_What the task asks:_ All of the data below is to be printed again exactly.

(Dataset items)
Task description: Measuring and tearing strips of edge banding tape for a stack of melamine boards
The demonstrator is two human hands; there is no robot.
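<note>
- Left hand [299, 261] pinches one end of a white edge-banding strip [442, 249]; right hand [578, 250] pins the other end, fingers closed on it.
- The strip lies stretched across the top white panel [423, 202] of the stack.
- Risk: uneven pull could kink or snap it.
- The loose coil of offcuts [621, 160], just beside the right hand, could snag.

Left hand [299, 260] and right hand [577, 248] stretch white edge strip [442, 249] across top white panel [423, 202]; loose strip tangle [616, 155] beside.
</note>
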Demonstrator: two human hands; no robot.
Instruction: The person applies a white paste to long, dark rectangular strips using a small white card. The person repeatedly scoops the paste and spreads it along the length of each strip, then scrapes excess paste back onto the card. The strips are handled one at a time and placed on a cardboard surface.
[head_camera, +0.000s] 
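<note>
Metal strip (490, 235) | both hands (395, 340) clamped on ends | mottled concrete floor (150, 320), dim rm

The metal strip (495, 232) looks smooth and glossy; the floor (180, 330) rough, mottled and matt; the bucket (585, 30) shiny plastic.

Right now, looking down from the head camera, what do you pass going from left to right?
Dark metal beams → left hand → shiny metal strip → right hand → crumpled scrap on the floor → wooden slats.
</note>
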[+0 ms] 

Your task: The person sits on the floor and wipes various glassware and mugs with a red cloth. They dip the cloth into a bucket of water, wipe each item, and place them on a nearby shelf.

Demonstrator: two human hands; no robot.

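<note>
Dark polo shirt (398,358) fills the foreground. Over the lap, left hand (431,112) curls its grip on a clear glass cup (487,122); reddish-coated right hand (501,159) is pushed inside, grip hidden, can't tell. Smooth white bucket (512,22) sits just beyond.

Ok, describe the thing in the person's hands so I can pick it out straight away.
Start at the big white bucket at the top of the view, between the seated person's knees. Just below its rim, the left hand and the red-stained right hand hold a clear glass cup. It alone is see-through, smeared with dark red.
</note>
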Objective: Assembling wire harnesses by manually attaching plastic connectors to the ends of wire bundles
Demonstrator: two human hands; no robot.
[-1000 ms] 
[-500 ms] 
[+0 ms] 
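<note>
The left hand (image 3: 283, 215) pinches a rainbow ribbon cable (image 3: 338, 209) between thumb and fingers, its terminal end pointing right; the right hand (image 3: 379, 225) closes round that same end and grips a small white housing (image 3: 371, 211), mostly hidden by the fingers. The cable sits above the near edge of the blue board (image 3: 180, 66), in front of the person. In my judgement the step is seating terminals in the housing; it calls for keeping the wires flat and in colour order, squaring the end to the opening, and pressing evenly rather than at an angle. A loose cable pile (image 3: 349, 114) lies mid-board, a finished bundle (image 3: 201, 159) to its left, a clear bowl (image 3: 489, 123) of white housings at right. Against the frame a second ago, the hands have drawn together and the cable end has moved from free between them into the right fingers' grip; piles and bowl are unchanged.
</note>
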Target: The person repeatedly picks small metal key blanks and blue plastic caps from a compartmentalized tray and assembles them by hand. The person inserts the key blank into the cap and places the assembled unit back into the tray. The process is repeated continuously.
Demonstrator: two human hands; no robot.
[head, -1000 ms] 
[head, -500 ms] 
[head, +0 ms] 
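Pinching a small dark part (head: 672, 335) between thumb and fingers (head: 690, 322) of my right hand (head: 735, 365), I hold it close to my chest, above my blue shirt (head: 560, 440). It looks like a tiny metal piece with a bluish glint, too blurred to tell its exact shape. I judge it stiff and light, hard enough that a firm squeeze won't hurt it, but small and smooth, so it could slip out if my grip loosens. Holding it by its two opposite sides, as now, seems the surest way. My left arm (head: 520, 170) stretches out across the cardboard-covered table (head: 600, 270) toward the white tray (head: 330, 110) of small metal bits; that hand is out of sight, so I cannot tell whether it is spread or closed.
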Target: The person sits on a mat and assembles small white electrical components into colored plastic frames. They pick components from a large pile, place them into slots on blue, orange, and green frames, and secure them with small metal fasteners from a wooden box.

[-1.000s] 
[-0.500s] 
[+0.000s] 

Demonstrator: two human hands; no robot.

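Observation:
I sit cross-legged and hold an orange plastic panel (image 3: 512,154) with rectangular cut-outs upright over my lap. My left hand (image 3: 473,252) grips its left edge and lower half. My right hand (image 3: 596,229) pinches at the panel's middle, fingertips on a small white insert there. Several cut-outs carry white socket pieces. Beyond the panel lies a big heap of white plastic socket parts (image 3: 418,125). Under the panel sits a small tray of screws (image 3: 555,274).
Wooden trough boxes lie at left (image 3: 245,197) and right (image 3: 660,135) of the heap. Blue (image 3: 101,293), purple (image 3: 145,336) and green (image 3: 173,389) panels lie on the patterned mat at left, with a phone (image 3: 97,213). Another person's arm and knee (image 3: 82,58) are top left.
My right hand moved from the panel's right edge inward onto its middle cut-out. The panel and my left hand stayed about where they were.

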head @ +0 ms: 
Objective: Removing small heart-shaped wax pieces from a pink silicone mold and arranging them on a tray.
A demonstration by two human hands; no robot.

_Completed task:_
Task description: Measuring and tearing strips of edge banding tape for a stack of melamine boards
The demonstrator is two human hands; there is no robot.
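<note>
- Left hand [299, 261] pinches one end of a white edge-banding strip [442, 249]; right hand [578, 250] pins the other end, fingers closed on it.
- The strip lies stretched across the top white panel [423, 202] of the stack.
- Risk: uneven pull could kink or snap it.
- The loose coil of offcuts [621, 160], just beside the right hand, could snag.

Left hand [299, 260] and right hand [577, 248] stretch white edge strip [442, 249] across top white panel [423, 202]; loose strip tangle [616, 155] beside.
</note>
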Demonstrator: two human hands; no robot.
Instruction: The person applies a white paste to long, dark rectangular strips using a small white card. The person repeatedly scoops the paste and spreads it along the length of each strip, then scrapes excess paste back onto the card. The strips are handled one at a time and placed on a cardboard surface.
[head_camera, +0.000s] 
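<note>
Metal strip (490, 235) | both hands (395, 340) clamped on ends | mottled concrete floor (150, 320), dim rm

The metal strip (495, 232) looks smooth and glossy; the floor (180, 330) rough, mottled and matt; the bucket (585, 30) shiny plastic.

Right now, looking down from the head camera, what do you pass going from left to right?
Dark metal beams → left hand → shiny metal strip → right hand → crumpled scrap on the floor → wooden slats.
</note>
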[+0 ms] 

Your task: The person sits on the floor and wipes various glassware and mugs with a red cloth. They dip the cloth into a bucket of water, wipe each item, and place them on a nearby shelf.

Demonstrator: two human hands; no robot.

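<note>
Dark polo shirt (398,358) fills the foreground. Over the lap, left hand (431,112) curls its grip on a clear glass cup (487,122); reddish-coated right hand (501,159) is pushed inside, grip hidden, can't tell. Smooth white bucket (512,22) sits just beyond.

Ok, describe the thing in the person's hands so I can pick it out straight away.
Start at the big white bucket at the top of the view, between the seated person's knees. Just below its rim, the left hand and the red-stained right hand hold a clear glass cup. It alone is see-through, smeared with dark red.
</note>
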Objective: Assembling wire harnesses by manually attaching plastic connectors to the ends of wire bundles
Demonstrator: two human hands; no robot.
[-1000 ms] 
[-500 ms] 
[+0 ms] 
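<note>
The left hand (image 3: 283, 215) pinches a rainbow ribbon cable (image 3: 338, 209) between thumb and fingers, its terminal end pointing right; the right hand (image 3: 379, 225) closes round that same end and grips a small white housing (image 3: 371, 211), mostly hidden by the fingers. The cable sits above the near edge of the blue board (image 3: 180, 66), in front of the person. In my judgement the step is seating terminals in the housing; it calls for keeping the wires flat and in colour order, squaring the end to the opening, and pressing evenly rather than at an angle. A loose cable pile (image 3: 349, 114) lies mid-board, a finished bundle (image 3: 201, 159) to its left, a clear bowl (image 3: 489, 123) of white housings at right. Against the frame a second ago, the hands have drawn together and the cable end has moved from free between them into the right fingers' grip; piles and bowl are unchanged.
</note>
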Target: The person repeatedly picks small metal key blanks and blue plastic caps from a compartmentalized tray and assembles them by hand. The person inserts the key blank into the cap and places the assembled unit back into the tray. The process is repeated continuously.
Demonstrator: two human hands; no robot.
[head, -1000 ms] 
[head, -500 ms] 
[head, +0 ms] 
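Pinching a small dark part (head: 672, 335) between thumb and fingers (head: 690, 322) of my right hand (head: 735, 365), I hold it close to my chest, above my blue shirt (head: 560, 440). It looks like a tiny metal piece with a bluish glint, too blurred to tell its exact shape. I judge it stiff and light, hard enough that a firm squeeze won't hurt it, but small and smooth, so it could slip out if my grip loosens. Holding it by its two opposite sides, as now, seems the surest way. My left arm (head: 520, 170) stretches out across the cardboard-covered table (head: 600, 270) toward the white tray (head: 330, 110) of small metal bits; that hand is out of sight, so I cannot tell whether it is spread or closed.
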Target: The person sits on a mat and assembles small white electrical components into colored plastic frames. They pick components from a large pile, place them into slots on blue, orange, and green frames, and secure them with small metal fasteners from a wooden box.

[-1.000s] 
[-0.500s] 
[+0.000s] 

Demonstrator: two human hands; no robot.

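Observation:
I sit cross-legged and hold an orange plastic panel (image 3: 512,154) with rectangular cut-outs upright over my lap. My left hand (image 3: 473,252) grips its left edge and lower half. My right hand (image 3: 596,229) pinches at the panel's middle, fingertips on a small white insert there. Several cut-outs carry white socket pieces. Beyond the panel lies a big heap of white plastic socket parts (image 3: 418,125). Under the panel sits a small tray of screws (image 3: 555,274).
Wooden trough boxes lie at left (image 3: 245,197) and right (image 3: 660,135) of the heap. Blue (image 3: 101,293), purple (image 3: 145,336) and green (image 3: 173,389) panels lie on the patterned mat at left, with a phone (image 3: 97,213). Another person's arm and knee (image 3: 82,58) are top left.
My right hand moved from the panel's right edge inward onto its middle cut-out. The panel and my left hand stayed about where they were.
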
head @ +0 ms: 
Objective: Removing small heart-shaped wax pieces from a pink silicone mold and arranging them on a tray.
A demonstration by two human hands; no robot.

No more output is required for the exercise.